Chimaeric Lym-1 monoclonal antibody-mediated cytolysis by neutrophils from G-CSF-treated patients:: stimulation by GM-CSF and role of Fcγ-receptors

Chimaeric Lym-1 (chLym-1) is a monoclonal antibody generated by fusing the variable region genes of murine Lym-1 to human gamma1 and kappa constant regions.

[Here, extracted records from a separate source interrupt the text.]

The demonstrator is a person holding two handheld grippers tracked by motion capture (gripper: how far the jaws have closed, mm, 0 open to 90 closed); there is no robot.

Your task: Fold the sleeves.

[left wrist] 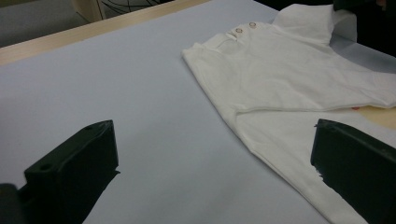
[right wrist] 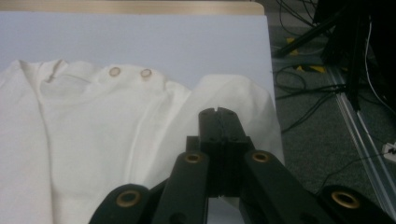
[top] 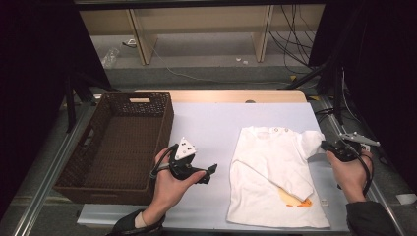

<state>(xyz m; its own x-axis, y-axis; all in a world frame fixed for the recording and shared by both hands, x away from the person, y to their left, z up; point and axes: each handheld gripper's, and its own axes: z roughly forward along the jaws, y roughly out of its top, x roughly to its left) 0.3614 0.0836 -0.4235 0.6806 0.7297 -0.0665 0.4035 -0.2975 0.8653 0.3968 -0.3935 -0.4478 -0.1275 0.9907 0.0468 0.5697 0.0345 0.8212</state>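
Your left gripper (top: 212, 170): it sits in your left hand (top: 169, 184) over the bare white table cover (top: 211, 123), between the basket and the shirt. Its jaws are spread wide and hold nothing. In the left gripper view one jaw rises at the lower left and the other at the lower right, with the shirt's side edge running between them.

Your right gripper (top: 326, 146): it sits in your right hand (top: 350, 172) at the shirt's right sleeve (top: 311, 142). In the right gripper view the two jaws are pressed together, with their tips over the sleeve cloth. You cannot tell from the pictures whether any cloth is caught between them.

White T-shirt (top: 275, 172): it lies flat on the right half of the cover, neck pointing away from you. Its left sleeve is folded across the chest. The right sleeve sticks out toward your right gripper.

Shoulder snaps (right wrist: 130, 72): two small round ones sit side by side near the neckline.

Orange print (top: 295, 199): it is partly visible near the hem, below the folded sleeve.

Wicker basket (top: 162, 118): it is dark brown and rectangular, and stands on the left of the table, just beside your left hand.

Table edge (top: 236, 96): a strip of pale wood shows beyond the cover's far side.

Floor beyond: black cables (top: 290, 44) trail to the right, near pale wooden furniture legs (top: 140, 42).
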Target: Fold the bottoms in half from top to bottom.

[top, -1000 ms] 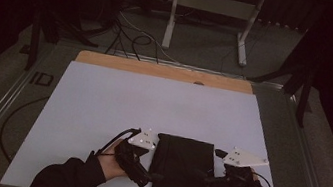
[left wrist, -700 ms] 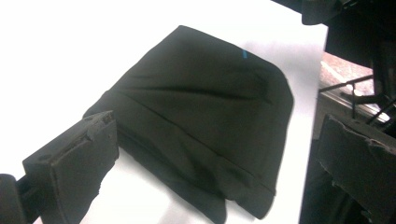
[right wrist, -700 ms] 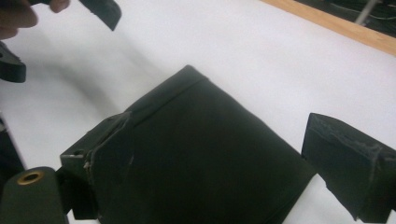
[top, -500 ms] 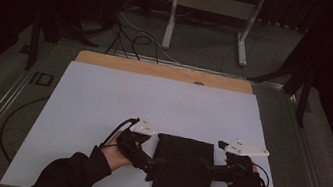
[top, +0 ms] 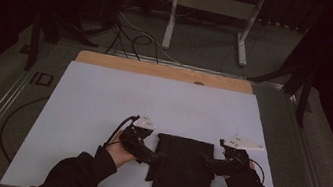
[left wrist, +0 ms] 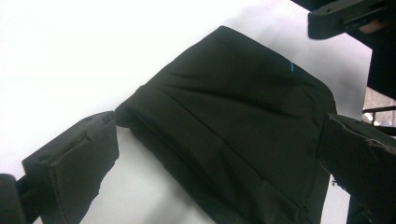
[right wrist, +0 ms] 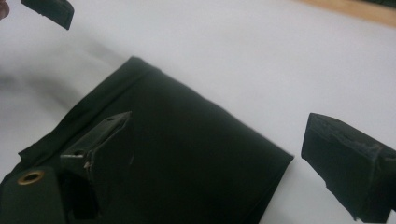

Owing to its selectivity and avidity for human malignant B cells, it is an attractive candidate for developing Immune-interventions in B-lymphomas. In the attempt to identify rational bases for optimizing potential chLym-1 related therapeutic approaches, we studied the ability of this ch-mAb to trigger neutrophil-mediated Raji cell cytolysis in cooperation with two neutrophil-related cytokines, G-CSF and GM-CSF ChLym-1 triggered low levels of cytolysis by normal neutrophils but induced consistent cytolysis in neutrophils from individuals treated with G-CSF When exposed to GM-CSF, neutrophils from subjects treated with G-CSF became potent effectors, also leading to 75% lysis. By using mAbs specific for distinct Fc gamma Rs, normal neutrophils were inhibited by mAb IV.3, suggesting the intervention of Fc gamma RII, constitutively expressed on the cells. On the other hand, neutrophils from patients treated with G-CSF were inhibited by mAb IV.3 plus mAb 197, a finding consistent with a cooperative intervention of FC gamma RII and G-CSF-induced Fc gamma RI. The anti-Fc gamma RIII mAb 3G8 promoted significant enhancement of the neutrophil cytolytic efficiency. Therefore, neutrophil Fc gamma RIII behaves as a down-regulator of the cytolytic potential. The present findings suggest new attempts to develop mAb-based and G-CSF/GM-CSF combined immune-interventions in B lymphomas. (C) 2001 Cancer Research Campaign.